▶ _WHAT IS EXPECTED_: Would you restate every entry that follows, word for word, and leave out the pictures?

[Items from a dataset]
● ● ● ● ●

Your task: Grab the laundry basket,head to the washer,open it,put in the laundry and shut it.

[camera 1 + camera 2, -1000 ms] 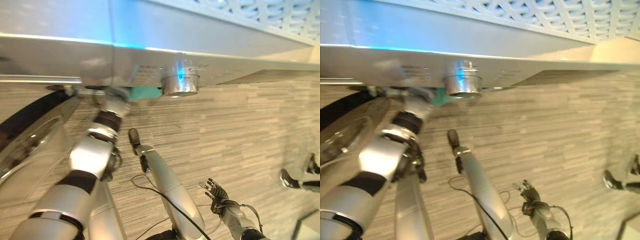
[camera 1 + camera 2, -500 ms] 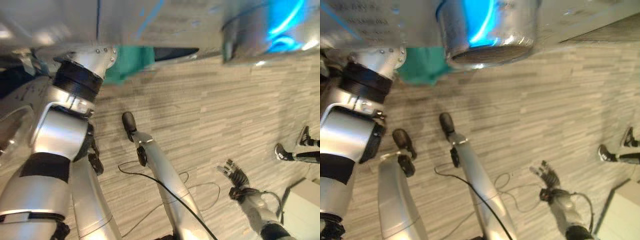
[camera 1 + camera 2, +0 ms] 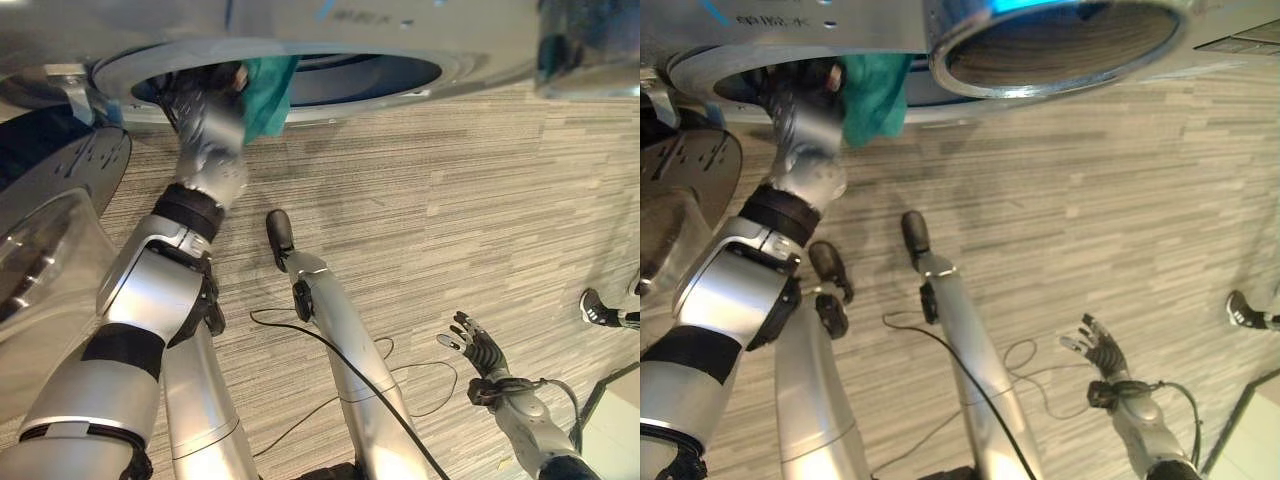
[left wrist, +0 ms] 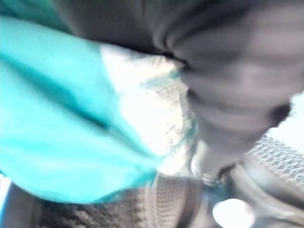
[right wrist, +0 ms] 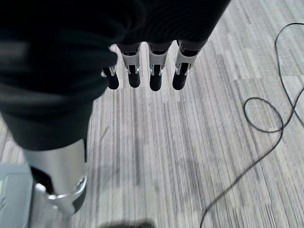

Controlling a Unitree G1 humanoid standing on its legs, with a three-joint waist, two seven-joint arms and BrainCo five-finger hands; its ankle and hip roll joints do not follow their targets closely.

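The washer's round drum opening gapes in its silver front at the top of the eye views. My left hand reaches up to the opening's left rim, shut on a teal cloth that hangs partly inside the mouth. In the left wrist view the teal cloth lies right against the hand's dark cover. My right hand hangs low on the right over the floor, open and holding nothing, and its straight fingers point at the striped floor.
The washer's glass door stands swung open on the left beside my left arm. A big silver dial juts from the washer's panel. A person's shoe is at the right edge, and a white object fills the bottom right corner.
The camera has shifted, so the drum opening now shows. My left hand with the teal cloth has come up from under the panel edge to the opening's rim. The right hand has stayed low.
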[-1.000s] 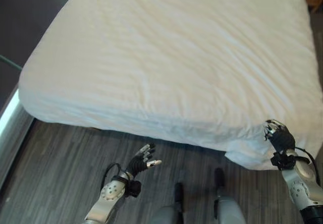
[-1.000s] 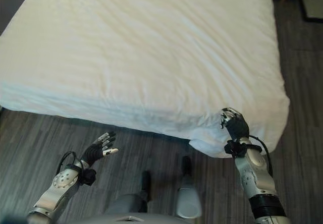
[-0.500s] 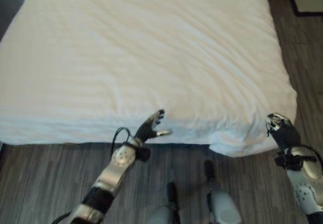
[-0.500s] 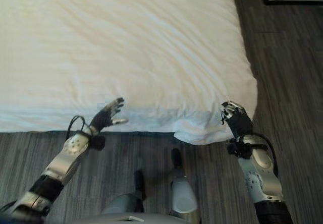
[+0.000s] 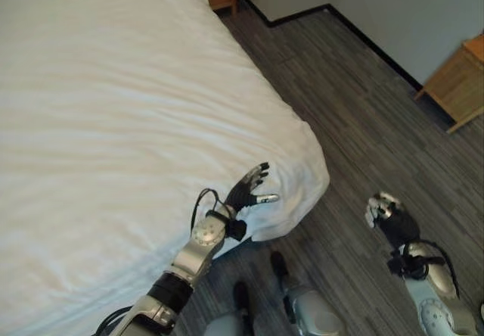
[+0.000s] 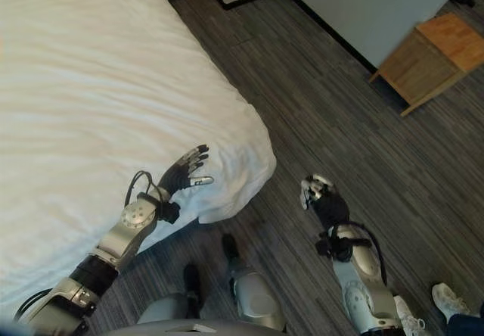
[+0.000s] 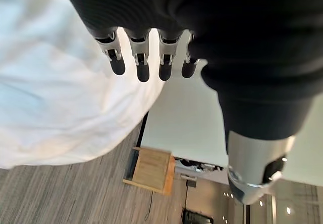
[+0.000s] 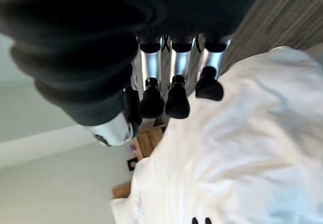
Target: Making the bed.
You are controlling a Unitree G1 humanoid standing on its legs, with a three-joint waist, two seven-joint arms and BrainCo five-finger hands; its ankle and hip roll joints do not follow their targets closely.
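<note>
A white duvet (image 5: 113,101) lies spread over the bed (image 6: 227,213), fairly smooth with faint creases. Its near corner bulges, rounded and puffy, drooping over the bed's edge toward the grey wood floor (image 5: 355,124).

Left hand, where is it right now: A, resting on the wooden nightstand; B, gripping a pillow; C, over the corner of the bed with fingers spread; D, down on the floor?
C: the left hand hangs open by the corner of the bed, holding nothing.

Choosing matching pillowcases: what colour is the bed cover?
Plain white, no pattern; the bed cover shows best in the left eye view.
</note>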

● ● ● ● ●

▶ _SOLUTION TO THIS TASK_:
Your task: Grab the laundry basket,head to the washer,open it,put in the laundry and shut it.

[camera 1 + camera 2, -1000 ms] 
[camera 1 + camera 2, -500 ms] 
[camera 1 + camera 2, +0 ms] 
[left wrist, +0 ms] 
[right wrist, +0 ms] 

Controlling a Unitree G1 humanoid standing on its legs, with a three-joint waist, two seven-joint arms and BrainCo five-finger hands; its ankle and hip roll joints do not follow their targets closely.

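The washer's round drum opening gapes in its silver front at the top of the eye views. My left hand reaches up to the opening's left rim, shut on a teal cloth that hangs partly inside the mouth. In the left wrist view the teal cloth lies right against the hand's dark cover. My right hand hangs low on the right over the floor, open and holding nothing, and its straight fingers point at the striped floor.
The washer's glass door stands swung open on the left beside my left arm. A big silver dial juts from the washer's panel. A person's shoe is at the right edge, and a white object fills the bottom right corner.
The camera has shifted, so the drum opening now shows. My left hand with the teal cloth has come up from under the panel edge to the opening's rim. The right hand has stayed low.
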[-1.000s] 
[-1.000s] 
[-0.500s] 
[-0.500s] 
[+0.000s] 
[+0.000s] 
[+0.000s] 
[+0.000s] 
Target: Making the bed.
You are controlling a Unitree G1 humanoid standing on its legs, with a three-joint waist, two seven-joint arms and BrainCo five-finger hands; its ankle and hip roll joints do not follow their targets closely.
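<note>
A white duvet (image 5: 113,101) lies spread over the bed (image 6: 227,213), fairly smooth with faint creases. Its near corner bulges, rounded and puffy, drooping over the bed's edge toward the grey wood floor (image 5: 355,124).

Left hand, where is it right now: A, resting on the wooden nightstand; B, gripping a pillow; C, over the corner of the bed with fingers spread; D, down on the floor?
C: the left hand hangs open by the corner of the bed, holding nothing.

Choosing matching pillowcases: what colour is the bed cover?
Plain white, no pattern; the bed cover shows best in the left eye view.
</note>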

This completes the exercise.